*What you need to do*.
Please transcribe exactly, and only, the lines of the data below between the line holding "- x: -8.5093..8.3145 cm" and the line holding "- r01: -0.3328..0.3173", inclusive.

********************

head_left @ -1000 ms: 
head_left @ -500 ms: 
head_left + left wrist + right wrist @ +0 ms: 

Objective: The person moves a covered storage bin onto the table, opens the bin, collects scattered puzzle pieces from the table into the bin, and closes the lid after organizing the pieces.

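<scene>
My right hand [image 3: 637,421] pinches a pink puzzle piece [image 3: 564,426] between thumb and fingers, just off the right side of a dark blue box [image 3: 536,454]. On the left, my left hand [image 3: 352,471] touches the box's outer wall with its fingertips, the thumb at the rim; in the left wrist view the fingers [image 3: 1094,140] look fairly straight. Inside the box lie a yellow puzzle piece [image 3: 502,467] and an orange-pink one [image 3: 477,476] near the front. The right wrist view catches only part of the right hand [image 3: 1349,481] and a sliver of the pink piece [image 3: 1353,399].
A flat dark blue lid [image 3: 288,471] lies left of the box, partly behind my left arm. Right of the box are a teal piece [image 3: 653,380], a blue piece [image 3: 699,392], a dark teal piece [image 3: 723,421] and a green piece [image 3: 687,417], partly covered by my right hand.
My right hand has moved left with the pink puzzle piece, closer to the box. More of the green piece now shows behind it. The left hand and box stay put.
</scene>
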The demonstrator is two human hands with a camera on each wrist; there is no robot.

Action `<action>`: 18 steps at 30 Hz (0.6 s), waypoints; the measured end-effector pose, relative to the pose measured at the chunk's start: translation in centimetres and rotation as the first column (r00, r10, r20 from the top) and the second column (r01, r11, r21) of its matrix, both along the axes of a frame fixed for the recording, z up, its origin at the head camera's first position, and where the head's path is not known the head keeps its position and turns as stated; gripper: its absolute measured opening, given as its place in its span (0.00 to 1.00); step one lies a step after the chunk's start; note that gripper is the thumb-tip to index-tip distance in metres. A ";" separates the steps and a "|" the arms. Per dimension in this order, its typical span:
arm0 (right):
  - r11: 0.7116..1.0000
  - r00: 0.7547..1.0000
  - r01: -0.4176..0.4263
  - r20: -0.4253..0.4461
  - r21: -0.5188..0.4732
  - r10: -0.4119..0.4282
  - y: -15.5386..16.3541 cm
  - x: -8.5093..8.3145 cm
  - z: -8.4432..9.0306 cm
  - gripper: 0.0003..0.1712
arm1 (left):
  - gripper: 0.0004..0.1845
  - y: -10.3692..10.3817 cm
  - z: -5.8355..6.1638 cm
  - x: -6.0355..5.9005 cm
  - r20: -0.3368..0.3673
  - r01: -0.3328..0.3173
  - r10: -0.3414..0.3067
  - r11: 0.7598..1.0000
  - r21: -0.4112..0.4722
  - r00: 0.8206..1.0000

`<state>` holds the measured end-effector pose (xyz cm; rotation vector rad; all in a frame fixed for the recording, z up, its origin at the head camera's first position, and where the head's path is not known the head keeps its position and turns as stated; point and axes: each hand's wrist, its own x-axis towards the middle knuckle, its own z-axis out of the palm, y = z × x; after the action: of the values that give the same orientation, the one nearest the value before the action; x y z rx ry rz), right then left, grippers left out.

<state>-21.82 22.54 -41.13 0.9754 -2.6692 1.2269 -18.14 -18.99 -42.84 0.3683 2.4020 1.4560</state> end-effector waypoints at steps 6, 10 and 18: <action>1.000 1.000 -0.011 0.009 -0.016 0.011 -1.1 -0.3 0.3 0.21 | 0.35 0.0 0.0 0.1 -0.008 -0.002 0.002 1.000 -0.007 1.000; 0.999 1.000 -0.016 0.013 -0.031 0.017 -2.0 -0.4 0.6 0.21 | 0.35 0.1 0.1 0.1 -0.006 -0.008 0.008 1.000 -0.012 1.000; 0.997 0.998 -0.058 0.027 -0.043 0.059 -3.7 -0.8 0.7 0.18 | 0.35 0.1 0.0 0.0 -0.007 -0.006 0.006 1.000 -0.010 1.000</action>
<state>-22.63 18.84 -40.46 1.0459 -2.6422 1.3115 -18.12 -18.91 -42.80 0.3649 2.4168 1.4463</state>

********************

*The answer*.
  - x: -8.5093..8.3145 cm
  - z: -8.4432..9.0306 cm
  - gripper: 0.0003..0.1712
arm1 (left):
  - gripper: 0.0004..0.1845
  - y: -10.3692..10.3817 cm
  - z: -5.8355..6.1638 cm
  - x: -6.0355..5.9005 cm
  - r20: -0.3368..0.3673
  - r01: -0.3328..0.3173

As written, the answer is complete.